Your task ▸ Below are some records; each one is to be set down again exactly.
Data below:
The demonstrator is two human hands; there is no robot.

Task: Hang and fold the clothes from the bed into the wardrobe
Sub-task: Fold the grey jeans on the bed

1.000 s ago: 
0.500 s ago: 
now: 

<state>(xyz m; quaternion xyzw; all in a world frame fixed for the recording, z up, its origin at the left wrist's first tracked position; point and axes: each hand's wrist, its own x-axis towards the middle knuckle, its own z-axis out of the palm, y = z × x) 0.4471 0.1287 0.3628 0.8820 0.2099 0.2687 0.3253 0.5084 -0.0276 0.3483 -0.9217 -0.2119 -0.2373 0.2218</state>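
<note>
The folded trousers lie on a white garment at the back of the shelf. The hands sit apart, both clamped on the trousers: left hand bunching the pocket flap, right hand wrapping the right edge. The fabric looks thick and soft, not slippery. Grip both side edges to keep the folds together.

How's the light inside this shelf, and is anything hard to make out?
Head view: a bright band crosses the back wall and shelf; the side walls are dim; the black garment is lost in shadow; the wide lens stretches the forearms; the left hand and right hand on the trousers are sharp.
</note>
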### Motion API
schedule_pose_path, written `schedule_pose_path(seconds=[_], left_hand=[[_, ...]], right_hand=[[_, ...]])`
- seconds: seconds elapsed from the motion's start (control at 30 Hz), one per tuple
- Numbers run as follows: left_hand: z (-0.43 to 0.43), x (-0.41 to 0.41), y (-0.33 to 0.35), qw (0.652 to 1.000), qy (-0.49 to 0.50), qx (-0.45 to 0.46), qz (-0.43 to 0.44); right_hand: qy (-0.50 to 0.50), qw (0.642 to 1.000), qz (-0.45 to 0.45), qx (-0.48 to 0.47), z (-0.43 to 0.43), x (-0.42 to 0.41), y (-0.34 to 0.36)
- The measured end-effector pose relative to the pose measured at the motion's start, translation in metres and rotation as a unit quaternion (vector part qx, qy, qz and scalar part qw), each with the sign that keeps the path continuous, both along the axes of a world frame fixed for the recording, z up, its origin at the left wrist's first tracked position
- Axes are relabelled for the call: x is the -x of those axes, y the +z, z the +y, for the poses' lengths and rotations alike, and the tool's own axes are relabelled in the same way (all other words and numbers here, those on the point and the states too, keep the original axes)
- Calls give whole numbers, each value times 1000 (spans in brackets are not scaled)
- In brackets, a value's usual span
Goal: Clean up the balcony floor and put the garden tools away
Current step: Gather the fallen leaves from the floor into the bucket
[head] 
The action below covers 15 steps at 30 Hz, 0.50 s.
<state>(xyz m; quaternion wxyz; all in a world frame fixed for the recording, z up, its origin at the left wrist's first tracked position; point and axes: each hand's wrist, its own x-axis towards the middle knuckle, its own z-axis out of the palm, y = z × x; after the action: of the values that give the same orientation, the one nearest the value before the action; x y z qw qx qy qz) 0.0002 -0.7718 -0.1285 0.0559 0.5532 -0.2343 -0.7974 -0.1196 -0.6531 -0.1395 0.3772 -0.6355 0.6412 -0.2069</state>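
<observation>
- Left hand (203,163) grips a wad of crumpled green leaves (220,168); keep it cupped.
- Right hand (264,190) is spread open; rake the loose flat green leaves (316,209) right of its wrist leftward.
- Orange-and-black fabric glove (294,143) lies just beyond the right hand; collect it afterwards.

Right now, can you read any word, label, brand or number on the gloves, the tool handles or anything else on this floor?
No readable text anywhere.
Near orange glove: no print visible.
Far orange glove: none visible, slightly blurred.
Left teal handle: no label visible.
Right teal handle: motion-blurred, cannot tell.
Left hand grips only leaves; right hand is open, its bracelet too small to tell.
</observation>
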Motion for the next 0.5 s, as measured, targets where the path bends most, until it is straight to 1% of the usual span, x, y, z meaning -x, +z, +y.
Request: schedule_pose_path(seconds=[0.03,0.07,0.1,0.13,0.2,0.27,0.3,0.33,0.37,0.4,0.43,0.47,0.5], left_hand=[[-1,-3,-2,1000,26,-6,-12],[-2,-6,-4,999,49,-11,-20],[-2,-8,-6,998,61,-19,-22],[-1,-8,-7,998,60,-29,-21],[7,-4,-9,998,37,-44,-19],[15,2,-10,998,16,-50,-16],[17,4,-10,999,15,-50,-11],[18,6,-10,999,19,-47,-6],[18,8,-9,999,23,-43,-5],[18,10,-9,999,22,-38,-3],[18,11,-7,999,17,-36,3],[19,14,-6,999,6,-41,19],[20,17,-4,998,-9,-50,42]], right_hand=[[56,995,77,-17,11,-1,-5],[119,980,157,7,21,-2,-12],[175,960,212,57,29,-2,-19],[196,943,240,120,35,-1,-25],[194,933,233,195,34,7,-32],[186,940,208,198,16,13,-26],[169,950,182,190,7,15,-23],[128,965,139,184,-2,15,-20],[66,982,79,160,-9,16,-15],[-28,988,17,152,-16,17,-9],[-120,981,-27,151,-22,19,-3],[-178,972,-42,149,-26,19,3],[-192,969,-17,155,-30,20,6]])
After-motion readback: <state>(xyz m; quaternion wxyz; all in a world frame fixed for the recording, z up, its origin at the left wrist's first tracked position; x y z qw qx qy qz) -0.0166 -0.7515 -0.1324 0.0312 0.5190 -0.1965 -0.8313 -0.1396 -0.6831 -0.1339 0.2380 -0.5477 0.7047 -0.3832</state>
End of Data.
Response ▸
The demonstrator is two human hands; there is no robot.

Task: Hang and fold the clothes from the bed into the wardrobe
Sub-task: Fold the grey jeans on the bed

1.000 s ago: 
0.500 s ago: 
now: 

<state>(xyz m; quaternion xyzw; all in a world frame fixed for the recording, z up, its origin at the left wrist's first tracked position; point and axes: each hand's wrist, its own x-axis towards the middle knuckle, its own z-axis out of the palm, y = z × x) 0.4471 0.1287 0.3628 0.8820 0.2099 0.2687 0.3253 0.5084 -0.0276 0.3483 -0.9217 -0.2119 -0.2373 0.2218</state>
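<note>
The folded trousers lie on a white garment at the back of the shelf. The hands sit apart, both clamped on the trousers: left hand bunching the pocket flap, right hand wrapping the right edge. The fabric looks thick and soft, not slippery. Grip both side edges to keep the folds together.

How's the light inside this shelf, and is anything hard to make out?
Head view: a bright band crosses the back wall and shelf; the side walls are dim; the black garment is lost in shadow; the wide lens stretches the forearms; the left hand and right hand on the trousers are sharp.
</note>
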### Motion API
schedule_pose_path, written `schedule_pose_path(seconds=[_], left_hand=[[_, ...]], right_hand=[[_, ...]])`
- seconds: seconds elapsed from the motion's start (control at 30 Hz), one per tuple
- Numbers run as follows: left_hand: z (-0.43 to 0.43), x (-0.41 to 0.41), y (-0.33 to 0.35), qw (0.652 to 1.000), qy (-0.49 to 0.50), qx (-0.45 to 0.46), qz (-0.43 to 0.44); right_hand: qy (-0.50 to 0.50), qw (0.642 to 1.000), qz (-0.45 to 0.45), qx (-0.48 to 0.47), z (-0.43 to 0.43), x (-0.42 to 0.41), y (-0.34 to 0.36)
- The measured end-effector pose relative to the pose measured at the motion's start, translation in metres and rotation as a unit quaternion (vector part qx, qy, qz and scalar part qw), each with the sign that keeps the path continuous, both along the axes of a world frame fixed for the recording, z up, its origin at the left wrist's first tracked position
- Axes are relabelled for the call: x is the -x of those axes, y the +z, z the +y, for the poses' lengths and rotations alike, and the tool's own axes are relabelled in the same way (all other words and numbers here, those on the point and the states too, keep the original axes)
- Calls give whole numbers, each value times 1000 (spans in brackets are not scaled)
- In brackets, a value's usual span
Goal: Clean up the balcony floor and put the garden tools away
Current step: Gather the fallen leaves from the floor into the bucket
[head] 
The action below covers 15 steps at 30 Hz, 0.50 s.
<state>(xyz m; quaternion wxyz; all in a world frame fixed for the recording, z up, its origin at the left wrist's first tracked position; point and axes: each hand's wrist, its own x-axis towards the middle knuckle, its own z-axis out of the palm, y = z × x; after the action: of the values that give the same orientation, the one nearest the value before the action; x y z qw qx qy qz) 0.0002 -0.7718 -0.1285 0.0559 0.5532 -0.2343 -0.7974 -0.1196 -0.6531 -0.1395 0.3772 -0.6355 0.6412 -0.2069</state>
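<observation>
- Left hand (203,163) grips a wad of crumpled green leaves (220,168); keep it cupped.
- Right hand (264,190) is spread open; rake the loose flat green leaves (316,209) right of its wrist leftward.
- Orange-and-black fabric glove (294,143) lies just beyond the right hand; collect it afterwards.

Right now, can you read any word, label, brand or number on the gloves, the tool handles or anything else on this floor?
No readable text anywhere.
Near orange glove: no print visible.
Far orange glove: none visible, slightly blurred.
Left teal handle: no label visible.
Right teal handle: motion-blurred, cannot tell.
Left hand grips only leaves; right hand is open, its bracelet too small to tell.
</observation>
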Motion for the next 0.5 s, as measured, targets where the path bends most, until it is straight to 1% of the usual span, x, y, z meaning -x, +z, +y.
Request: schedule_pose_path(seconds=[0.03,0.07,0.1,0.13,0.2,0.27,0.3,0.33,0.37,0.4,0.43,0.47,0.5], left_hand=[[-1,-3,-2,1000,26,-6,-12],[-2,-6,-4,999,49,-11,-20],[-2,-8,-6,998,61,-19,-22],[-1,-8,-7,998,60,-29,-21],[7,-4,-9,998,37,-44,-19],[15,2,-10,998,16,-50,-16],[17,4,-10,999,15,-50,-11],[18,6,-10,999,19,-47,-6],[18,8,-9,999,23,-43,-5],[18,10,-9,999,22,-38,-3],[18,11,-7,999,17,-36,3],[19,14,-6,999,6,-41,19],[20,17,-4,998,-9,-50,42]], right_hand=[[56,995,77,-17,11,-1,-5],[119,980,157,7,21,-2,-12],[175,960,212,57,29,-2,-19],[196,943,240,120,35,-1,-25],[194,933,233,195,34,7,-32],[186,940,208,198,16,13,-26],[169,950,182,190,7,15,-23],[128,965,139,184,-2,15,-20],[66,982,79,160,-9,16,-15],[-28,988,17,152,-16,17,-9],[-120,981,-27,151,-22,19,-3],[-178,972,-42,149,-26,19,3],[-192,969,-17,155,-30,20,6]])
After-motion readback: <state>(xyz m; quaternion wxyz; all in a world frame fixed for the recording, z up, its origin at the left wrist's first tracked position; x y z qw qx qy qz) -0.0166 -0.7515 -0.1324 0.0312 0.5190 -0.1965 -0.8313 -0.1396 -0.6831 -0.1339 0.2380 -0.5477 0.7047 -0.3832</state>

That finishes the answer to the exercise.